How quickly we jump from sympathy to solutions.
I have been avoiding the news all week because seeing the happy little faces of the children who got murdered on Tuesday being used for propaganda is too much for my heart to handle, especially after the recent birth of my new baby niece, and the immense love I feel for her.
So many parents and grandparents and sisters and brothers held that same love for the 19 little children who were lost this week.
I can’t imagine the grief they’re experiencing.
I never want to have to.
But our country is too hardened if we, can’t for a moment, silence our protests, hold back our debates, put down our pointed fingers,
and just. weep.
Just stay silent.
Just mourn.
The great poet, King Solomon,
once wrote these words In Ecclesiastes 3-
“For everything there is a season,
and a time for every matter under heaven:
a time to be born, and a time to die;
a time to plant, and a time to pluck up what is planted;
a time to kill, and a time to heal;
a time to break down, and a time to build up;
a time to weep, and a time to laugh;
a time to mourn, and a time to dance;
a time to cast away stones, and a time to gather stones together;
a time to embrace, and a time to refrain from embracing;
a time to seek, and a time to lose;
a time to keep, and a time to cast away;
a time to tear, and a time to sew;
a time to keep silence, and a time to speak;
a time to love, and a time to hate;
a time for war, and a time for peace.”
Now is the time to keep silent, and to mourn.

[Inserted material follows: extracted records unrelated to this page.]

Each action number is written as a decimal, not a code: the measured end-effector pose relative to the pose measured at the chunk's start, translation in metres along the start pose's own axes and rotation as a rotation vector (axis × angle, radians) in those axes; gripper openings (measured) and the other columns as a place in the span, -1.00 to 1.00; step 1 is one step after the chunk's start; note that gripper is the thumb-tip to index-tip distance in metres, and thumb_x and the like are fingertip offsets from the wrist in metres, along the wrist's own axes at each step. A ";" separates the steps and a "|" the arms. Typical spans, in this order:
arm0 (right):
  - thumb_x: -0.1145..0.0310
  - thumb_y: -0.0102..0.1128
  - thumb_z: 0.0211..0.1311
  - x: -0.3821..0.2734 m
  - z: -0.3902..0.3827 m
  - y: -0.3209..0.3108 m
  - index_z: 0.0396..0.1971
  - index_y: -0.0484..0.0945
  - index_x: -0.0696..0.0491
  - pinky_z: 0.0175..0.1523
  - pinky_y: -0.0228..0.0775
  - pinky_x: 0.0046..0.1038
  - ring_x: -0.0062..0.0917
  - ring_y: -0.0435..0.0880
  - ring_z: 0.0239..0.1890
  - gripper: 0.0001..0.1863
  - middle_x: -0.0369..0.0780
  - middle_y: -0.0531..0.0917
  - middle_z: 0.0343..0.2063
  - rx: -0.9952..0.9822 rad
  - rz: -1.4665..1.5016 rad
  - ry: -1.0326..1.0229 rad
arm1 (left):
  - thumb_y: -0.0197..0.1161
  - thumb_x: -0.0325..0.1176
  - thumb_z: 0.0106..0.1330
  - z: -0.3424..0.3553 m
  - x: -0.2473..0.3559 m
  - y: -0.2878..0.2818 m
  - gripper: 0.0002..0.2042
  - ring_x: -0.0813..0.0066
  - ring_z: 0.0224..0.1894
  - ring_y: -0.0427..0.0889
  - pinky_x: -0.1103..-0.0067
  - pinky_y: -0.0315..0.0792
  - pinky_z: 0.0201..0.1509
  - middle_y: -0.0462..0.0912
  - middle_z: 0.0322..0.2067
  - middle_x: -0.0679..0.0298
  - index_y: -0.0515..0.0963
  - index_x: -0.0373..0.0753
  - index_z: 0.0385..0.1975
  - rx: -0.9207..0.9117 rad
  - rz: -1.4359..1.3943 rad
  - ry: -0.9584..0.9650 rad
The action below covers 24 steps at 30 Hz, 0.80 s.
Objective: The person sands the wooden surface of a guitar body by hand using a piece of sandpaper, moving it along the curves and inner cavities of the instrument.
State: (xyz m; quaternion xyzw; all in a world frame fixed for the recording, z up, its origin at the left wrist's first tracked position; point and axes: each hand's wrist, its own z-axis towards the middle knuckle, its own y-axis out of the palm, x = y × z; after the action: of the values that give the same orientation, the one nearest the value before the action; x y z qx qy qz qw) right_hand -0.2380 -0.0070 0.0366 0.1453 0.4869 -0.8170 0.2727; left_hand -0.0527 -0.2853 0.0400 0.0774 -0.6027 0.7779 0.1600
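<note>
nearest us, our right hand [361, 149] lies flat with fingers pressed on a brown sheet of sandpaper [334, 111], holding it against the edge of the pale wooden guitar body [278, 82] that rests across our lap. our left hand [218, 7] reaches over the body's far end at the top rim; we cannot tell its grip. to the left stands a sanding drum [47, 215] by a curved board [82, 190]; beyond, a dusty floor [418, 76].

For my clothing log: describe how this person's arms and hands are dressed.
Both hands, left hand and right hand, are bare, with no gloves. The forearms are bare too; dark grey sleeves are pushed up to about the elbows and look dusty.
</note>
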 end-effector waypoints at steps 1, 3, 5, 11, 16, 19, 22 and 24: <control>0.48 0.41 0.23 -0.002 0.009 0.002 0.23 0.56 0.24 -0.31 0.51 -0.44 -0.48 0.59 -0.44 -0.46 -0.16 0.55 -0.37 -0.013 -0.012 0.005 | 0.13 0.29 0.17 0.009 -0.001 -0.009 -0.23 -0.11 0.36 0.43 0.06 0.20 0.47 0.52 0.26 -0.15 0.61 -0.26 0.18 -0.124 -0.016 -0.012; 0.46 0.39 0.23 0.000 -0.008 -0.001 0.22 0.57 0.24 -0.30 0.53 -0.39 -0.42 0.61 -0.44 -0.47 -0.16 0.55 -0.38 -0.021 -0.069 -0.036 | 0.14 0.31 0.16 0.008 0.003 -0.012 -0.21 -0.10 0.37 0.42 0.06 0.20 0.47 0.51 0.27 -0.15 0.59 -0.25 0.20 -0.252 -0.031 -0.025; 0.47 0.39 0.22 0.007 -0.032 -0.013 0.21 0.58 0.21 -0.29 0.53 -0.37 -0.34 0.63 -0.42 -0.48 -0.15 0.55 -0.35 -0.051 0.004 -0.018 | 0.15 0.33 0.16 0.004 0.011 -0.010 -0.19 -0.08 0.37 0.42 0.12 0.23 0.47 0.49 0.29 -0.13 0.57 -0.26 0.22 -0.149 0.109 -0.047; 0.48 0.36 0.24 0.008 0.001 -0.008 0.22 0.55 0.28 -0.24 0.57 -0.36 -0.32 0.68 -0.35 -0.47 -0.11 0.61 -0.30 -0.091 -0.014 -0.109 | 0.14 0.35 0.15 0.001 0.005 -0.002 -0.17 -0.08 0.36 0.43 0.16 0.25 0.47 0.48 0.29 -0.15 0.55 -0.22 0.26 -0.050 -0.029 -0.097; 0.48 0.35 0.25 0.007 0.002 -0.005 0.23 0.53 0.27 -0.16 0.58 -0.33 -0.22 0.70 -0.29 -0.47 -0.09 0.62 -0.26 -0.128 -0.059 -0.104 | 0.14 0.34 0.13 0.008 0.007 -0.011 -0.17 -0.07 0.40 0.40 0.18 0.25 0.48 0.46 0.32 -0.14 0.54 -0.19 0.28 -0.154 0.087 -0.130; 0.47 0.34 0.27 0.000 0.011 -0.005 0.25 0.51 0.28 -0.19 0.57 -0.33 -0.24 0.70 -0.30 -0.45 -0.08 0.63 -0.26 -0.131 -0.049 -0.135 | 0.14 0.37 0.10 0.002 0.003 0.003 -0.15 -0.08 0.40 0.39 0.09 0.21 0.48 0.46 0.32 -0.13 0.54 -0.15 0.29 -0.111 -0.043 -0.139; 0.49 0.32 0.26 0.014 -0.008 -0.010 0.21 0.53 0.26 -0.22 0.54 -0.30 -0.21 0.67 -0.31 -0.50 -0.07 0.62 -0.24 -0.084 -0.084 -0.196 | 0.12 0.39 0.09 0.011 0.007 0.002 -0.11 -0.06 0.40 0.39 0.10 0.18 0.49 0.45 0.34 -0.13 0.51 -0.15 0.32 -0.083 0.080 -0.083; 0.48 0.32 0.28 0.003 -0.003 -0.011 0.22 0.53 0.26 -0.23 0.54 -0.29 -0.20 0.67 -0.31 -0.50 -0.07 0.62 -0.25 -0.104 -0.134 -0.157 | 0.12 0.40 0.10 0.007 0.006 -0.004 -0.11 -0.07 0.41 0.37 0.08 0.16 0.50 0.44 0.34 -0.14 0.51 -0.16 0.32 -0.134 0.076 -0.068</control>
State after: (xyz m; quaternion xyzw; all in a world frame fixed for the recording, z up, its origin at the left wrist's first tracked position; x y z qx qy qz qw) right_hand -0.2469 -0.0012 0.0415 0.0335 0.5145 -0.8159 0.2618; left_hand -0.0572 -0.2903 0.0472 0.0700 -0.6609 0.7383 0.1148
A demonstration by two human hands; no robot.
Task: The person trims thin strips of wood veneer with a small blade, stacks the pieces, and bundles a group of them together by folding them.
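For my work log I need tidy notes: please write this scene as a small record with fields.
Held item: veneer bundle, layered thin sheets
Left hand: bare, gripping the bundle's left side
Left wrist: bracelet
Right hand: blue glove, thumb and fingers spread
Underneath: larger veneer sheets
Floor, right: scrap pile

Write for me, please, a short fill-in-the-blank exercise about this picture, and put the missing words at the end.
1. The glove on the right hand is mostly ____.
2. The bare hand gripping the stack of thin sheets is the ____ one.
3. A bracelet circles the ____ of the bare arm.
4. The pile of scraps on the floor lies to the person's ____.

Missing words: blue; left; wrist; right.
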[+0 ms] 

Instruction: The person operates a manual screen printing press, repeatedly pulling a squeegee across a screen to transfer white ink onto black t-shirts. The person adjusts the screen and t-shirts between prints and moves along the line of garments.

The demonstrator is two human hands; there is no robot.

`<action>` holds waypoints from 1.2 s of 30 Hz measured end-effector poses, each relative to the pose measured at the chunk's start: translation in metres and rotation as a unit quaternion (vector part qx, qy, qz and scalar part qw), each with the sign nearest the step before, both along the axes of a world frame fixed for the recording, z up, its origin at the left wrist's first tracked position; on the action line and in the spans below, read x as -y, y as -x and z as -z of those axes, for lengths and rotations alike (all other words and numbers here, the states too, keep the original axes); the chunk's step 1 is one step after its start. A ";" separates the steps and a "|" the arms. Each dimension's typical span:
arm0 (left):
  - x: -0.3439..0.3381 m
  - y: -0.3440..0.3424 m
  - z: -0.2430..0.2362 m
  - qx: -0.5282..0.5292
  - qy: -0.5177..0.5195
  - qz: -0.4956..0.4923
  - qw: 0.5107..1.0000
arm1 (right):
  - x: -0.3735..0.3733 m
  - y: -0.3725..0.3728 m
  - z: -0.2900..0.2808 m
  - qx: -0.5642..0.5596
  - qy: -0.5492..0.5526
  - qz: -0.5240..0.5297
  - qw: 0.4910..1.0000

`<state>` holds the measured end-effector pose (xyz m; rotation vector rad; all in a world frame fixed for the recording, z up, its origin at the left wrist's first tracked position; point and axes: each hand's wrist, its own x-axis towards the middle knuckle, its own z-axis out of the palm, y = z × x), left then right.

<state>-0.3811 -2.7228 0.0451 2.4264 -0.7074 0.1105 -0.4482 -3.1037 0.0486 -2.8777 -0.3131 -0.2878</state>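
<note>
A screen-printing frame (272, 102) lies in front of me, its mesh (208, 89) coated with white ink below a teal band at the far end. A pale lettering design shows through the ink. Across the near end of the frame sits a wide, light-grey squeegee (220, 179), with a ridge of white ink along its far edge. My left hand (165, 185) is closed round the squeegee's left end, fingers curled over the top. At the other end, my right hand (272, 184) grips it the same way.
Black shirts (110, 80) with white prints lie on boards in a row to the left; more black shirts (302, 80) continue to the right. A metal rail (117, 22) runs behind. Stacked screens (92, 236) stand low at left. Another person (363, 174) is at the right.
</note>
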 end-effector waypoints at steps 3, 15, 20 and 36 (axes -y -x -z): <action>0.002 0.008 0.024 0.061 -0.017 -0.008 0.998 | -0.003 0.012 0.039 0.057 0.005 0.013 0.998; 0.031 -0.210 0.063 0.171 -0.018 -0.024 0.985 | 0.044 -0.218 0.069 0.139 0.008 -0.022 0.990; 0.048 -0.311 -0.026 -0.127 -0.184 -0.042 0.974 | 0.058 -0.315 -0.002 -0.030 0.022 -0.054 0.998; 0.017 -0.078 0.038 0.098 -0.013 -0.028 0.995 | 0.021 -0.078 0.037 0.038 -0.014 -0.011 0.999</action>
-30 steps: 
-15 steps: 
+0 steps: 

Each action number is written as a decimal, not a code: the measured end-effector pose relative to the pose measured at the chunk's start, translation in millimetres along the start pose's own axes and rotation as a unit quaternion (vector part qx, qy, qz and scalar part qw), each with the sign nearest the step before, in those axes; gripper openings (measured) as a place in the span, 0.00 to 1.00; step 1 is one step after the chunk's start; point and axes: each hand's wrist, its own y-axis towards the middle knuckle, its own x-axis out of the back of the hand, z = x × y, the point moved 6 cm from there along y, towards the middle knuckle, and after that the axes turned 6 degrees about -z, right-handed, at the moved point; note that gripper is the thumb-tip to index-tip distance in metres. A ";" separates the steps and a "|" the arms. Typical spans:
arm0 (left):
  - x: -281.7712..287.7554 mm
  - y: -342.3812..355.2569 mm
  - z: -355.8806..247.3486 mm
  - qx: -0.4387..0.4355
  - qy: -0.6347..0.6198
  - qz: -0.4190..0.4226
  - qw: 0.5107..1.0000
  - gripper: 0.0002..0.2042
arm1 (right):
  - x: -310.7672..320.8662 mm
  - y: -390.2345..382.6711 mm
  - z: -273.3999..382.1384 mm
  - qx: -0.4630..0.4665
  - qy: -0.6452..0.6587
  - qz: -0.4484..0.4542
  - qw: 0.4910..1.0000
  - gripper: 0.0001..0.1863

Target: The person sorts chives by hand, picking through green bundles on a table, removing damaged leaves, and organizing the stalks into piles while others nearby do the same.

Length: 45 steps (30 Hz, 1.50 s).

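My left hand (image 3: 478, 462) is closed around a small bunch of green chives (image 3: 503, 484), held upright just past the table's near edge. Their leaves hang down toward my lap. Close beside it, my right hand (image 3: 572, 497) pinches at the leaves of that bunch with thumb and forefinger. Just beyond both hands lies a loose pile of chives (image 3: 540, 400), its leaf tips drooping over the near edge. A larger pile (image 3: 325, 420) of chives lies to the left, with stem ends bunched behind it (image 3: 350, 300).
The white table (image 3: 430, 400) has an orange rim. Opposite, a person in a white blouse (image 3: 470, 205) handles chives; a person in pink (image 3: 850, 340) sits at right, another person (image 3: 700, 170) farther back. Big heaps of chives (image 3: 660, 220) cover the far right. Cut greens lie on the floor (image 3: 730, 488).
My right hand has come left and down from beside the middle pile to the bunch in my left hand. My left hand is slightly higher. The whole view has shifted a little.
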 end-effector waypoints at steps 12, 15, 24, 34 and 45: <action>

Now is the time to build up, not break down.
Now is the time for love- not for hate.
As one of my favorite authors Ann Voskamp wrote this week-
“If we deeply care about justice, justice in our streets, in our churches, in our schools, in our communities, in our world, we will keep making spaces for deep lament, because when our hearts are moved to lament, the very heart of God is moved toward all of us. In God we trust, and we trust that our grief moves God. Moves God’s heart and moves God’s long arm. Our grief has the very ear of God. And our God is not a God of apathy, but a God of empathy, a God who is not caught off guard but a God who catches every tear, a God who is not silent in the face of all kinds of violence, but turned his face towards ours and acted, opening wide His arms on the Cross to bear it all.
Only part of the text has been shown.